Status: The actual LVS portion of this is now completely removed globally. The IP addresses themselves are also completely unconfigured and removed from service at the all the edge sites, but not the core ones. What remains is that the legacy LVS recdns IPs 208.80.154.254 (eqiad) and 208.80.153.254 (codfw) are still statically-configured to avoid breaking any of the leftover dependencies on these IPs. Sniffer monitoring has shown at least the ircd instance on kraz is still using outdated resolv.conf data and hitting these IPs, several hardware PDUs are using them as well, and there are possibly other such cases which are rarer and thus harder to observe in short samples (I've done up to 1h samples).

The static (as in non-LVS) configuration of these is puppetized, and the eqiad and codfw core routers have explicit static routes sending 208.80.154.254 to dns1002 and 208.80.153.254 to dns2002 (the 01 boxes are also acceptable backup targets if necessary). The routes in the juniper configs are tagged with a comment referencing this ticket.

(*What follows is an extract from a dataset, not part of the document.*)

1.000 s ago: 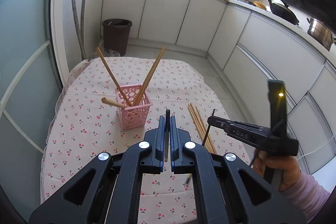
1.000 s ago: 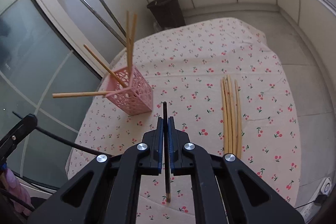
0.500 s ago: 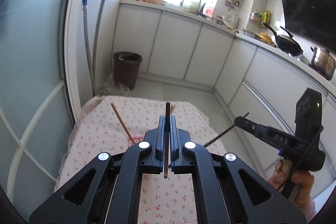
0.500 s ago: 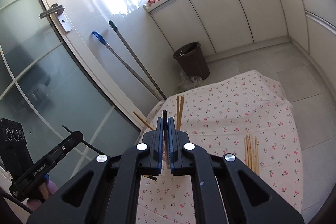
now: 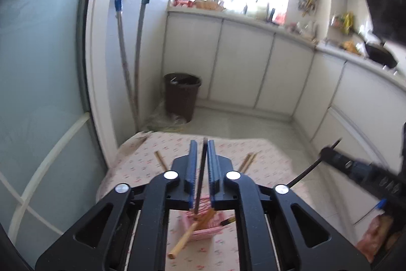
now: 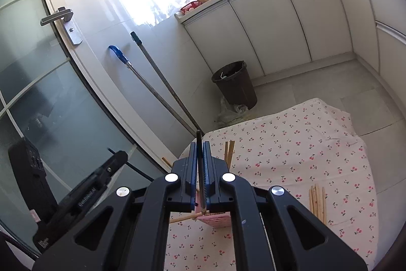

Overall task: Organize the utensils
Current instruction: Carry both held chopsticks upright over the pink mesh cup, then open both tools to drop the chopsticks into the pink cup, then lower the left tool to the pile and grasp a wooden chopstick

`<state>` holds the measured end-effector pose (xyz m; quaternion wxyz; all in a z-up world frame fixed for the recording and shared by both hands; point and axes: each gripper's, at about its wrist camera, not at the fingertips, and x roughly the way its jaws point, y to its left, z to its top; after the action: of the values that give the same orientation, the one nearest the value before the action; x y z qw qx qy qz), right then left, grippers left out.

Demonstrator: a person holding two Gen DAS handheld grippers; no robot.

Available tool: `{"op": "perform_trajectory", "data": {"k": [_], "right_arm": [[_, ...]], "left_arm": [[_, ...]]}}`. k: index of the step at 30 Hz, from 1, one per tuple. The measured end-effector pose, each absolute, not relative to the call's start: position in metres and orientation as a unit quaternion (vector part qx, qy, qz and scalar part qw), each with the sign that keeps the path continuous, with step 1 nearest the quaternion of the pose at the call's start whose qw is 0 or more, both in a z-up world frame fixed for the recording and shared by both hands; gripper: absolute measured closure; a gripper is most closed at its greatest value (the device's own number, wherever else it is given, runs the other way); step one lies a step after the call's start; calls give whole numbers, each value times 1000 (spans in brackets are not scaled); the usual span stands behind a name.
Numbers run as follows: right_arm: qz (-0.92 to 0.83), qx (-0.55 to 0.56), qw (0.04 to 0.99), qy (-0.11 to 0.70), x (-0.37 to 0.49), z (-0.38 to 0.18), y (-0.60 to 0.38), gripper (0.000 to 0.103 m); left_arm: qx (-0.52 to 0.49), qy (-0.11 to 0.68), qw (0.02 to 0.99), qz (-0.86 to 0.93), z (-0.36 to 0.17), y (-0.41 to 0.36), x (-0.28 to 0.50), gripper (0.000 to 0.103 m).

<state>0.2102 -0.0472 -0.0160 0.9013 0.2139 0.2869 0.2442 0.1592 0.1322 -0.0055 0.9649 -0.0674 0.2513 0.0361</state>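
now both grippers are up over the pink basket [image 5: 203, 226], each with a dark chopstick between its blue pads. the left gripper [image 5: 202, 169] has its jaws just opening, the dark chopstick [image 5: 200, 177] in the gap hanging with its tip over the basket mouth, so to my eye it is being let go into the holder. the right gripper [image 6: 200, 169] is clamped tight on its own black chopstick [image 6: 201, 174], tip down near the basket's top edge [image 6: 215, 219], waiting its turn i'd guess.

a second ago both grippers sat low over the cherry-print bench [image 6: 291, 156], looking down at the basket from in front; since then they have lifted and tipped up, so the kitchen cupboards and the brown bin [image 5: 181, 93] fill the view. a bundle of pale bamboo chopsticks [image 6: 317, 200] lies flat on the cloth as before, not yet sorted; others stand or poke out of the basket.
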Motion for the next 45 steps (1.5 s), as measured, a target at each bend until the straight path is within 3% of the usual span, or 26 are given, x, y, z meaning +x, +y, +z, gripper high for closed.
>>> {"op": "perform_trajectory", "data": {"k": [4, 10, 16, 20, 25, 32, 38, 41, 45], "right_arm": [[239, 208, 906, 281, 212, -14, -43, 98], [227, 187, 917, 270, 211, -10, -31, 98], [209, 178, 924, 267, 222, -19, -12, 98], [225, 191, 904, 310, 239, -48, 5, 94], [234, 179, 901, 319, 232, -53, 6, 68], [224, 166, 901, 333, 215, -56, -10, 49], [191, 177, 897, 357, 202, -68, -54, 10], [166, 183, 892, 379, 200, -77, -89, 7], [125, 191, 889, 396, 199, -87, -135, 7]], "left_arm": [[-118, 221, 967, 49, 17, 157, 134, 86], [-184, 154, 969, 56, 56, 184, 85, 72], [-191, 172, 965, 54, 53, 186, 86, 67], [-174, 208, 961, 52, 35, 180, 99, 67], [-154, 225, 961, 39, 30, 173, 99, 67], [-138, 248, 959, 23, 24, 158, 106, 58], [-123, 265, 957, 5, 15, 133, 109, 44], [-113, 258, 959, -9, 14, 116, 107, 24], [-91, 268, 959, -29, 9, 86, 112, 9]]}}
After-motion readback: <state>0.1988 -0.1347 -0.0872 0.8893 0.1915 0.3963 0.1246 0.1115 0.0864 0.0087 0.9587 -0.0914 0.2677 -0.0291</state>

Once we're sure we're ready to destroy these last remnants of service (after the holidays! and investigating the remaining PDUs situation and kraz and taking longer sniffs), what remains to finish decomming these and close this ticket up is:

Remove the manual routes referenced above from cr[12]-(eqiad|codfw)
Merge and deploy https://gerrit.wikimedia.org/r/#/c/operations/puppet/+/556178/ (carefully one at a time on dns[12]00[12]), removing the service IP listeners and IP address defs)
Merge and deploy https://gerrit.wikimedia.org/r/#/c/operations/puppet/+/556179/ (doesn't have to be as careful, just cleans up the bits that remain after the above in the puppet sense)
Merge and deploy the DNS patch https://gerrit.wikimedia.org/r/#/c/operations/dns/+/556230/ (removes the last comment lines noting that these IPs are still in use)

jcrespo moved this task from Backlog to Acknowledged on the SRE board.Dec 11 2019, 5:30 PM

Mentioned in SAL (#wikimedia-operations) [2020-05-20T16:53:05Z] <bblack> kraz.wikimedia.org ( https://wikitech.wikimedia.org/wiki/IRCD ) - stopping ircecho then ircd, then restarting them in reverse order - T239993

The kraz case is gone now (yay!) and hasn't recurred since the ircd restart above. What's left appears to be all infrastructure stuff: PDUs, switches, firewalls, etc. I've picked up quite a few of them in a few hours, so I'm going to let it run for a full 24h to try to capture them all, and then I'll make some sub-tasks to clean them up.

@BBlack FYI the step:

Merge and deploy the DNS patch https://gerrit.wikimedia.org/r/#/c/operations/dns/+/556230/ (removes the last comment lines noting that these IPs are still in use)

Has been done with the migration to Netbox's autogenerated data. If the IPs with final octet 254 should be reserved, they can be marked as such in Netbox.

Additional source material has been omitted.